The task: Please copy, exactly as they appear below, the lines from the one containing "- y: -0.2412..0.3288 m" through the one containing "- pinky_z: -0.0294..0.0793".

Dataset extract:
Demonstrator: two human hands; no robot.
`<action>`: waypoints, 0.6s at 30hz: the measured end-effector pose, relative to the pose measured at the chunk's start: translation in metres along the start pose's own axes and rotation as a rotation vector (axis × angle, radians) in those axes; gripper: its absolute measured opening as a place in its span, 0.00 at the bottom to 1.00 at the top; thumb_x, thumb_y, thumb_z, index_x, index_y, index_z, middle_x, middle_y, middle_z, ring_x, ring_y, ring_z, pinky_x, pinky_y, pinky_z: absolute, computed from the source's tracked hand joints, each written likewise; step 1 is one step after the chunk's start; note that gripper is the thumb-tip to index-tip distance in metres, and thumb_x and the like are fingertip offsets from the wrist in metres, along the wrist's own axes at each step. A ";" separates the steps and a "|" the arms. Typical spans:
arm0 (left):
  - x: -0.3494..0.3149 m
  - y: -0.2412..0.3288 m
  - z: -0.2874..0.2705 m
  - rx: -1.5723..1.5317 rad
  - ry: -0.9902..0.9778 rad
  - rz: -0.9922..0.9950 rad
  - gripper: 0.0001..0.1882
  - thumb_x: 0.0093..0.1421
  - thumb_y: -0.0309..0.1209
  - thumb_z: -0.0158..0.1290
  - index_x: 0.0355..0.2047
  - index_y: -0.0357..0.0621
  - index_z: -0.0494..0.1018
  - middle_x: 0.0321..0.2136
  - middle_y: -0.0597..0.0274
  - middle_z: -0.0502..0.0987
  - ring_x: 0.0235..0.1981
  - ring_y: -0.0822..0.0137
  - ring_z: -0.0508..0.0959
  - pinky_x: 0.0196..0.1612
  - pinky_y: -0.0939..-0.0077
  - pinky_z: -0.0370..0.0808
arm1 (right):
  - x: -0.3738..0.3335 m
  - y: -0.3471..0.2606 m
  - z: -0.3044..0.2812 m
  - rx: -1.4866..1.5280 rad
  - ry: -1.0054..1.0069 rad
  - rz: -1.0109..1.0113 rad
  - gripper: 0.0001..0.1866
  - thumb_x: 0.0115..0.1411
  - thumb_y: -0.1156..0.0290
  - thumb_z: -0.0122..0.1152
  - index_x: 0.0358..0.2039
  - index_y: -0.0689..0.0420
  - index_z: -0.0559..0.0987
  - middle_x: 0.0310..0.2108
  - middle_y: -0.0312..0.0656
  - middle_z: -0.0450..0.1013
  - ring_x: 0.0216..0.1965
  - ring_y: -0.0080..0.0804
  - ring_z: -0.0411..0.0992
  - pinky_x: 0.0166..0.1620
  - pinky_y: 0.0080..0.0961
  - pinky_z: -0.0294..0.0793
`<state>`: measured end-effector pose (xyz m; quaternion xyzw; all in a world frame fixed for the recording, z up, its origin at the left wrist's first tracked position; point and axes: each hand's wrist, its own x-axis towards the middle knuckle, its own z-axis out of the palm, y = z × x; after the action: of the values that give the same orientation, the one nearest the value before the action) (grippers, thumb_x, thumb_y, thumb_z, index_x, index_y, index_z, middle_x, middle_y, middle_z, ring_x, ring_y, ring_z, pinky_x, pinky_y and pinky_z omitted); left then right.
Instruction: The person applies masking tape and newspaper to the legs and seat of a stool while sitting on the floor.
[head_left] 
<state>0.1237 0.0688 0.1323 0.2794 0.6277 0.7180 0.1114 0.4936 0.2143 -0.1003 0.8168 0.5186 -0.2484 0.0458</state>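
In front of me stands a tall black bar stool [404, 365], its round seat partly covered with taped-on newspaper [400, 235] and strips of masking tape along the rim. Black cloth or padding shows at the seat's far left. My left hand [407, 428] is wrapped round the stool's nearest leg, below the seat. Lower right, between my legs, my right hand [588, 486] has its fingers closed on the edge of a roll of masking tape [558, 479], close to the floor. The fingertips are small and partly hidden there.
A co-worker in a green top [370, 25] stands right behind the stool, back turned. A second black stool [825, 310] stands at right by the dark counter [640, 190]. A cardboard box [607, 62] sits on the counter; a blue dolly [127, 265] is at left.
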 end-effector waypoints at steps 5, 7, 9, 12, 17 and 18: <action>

Answer to this task:
  - y: -0.2412..0.3288 m
  - z: -0.2874..0.2705 m
  - rx: -1.5723..1.5317 rad
  - ry: -0.9902..0.9778 rad
  - rz: -0.9922..0.9950 rad
  - gripper: 0.0001..0.1882
  - thumb_x: 0.0093..0.1421
  - thumb_y: -0.0309..0.1209
  - thumb_z: -0.0158..0.1290
  - index_x: 0.0355..0.2047
  - index_y: -0.0357..0.0621
  - index_z: -0.0494..0.1018
  - middle_x: 0.0321..0.2136
  - middle_y: -0.0597..0.0274
  - middle_z: -0.0502..0.0987
  - ring_x: 0.0235..0.1981
  - ring_y: -0.0822..0.0137
  - ring_z: -0.0508..0.0959
  - pinky_x: 0.0196..0.1612
  - pinky_y: -0.0939..-0.0077
  - pinky_z: -0.0370..0.0808
arm1 (right):
  - x: -0.3738..0.3335 m
  - y: -0.3471..0.2606 m
  - z: -0.3044..0.2812 m
  - rx: -1.4866..1.5280 rad
  - ry: -1.0054..1.0069 rad
  - rz: -1.0109..1.0113 rad
  - gripper: 0.0001..0.1866
  - thumb_x: 0.0115..0.1411
  - thumb_y: -0.1156..0.0290
  - thumb_z: -0.0122..0.1152
  - index_x: 0.0358..0.2039
  - index_y: -0.0689..0.0420
  - index_z: -0.0559..0.0987
  - middle_x: 0.0310..0.2108
  - middle_y: -0.0312..0.0656
  - middle_z: -0.0450..0.1013
  - ring_x: 0.0216..0.1965
  - ring_y: -0.0080..0.0804
  - ring_z: -0.0411..0.0992
  - pinky_x: 0.0166..0.1620
  - pinky_y: 0.0080..0.0961
  - pinky_z: -0.0294..0.0793

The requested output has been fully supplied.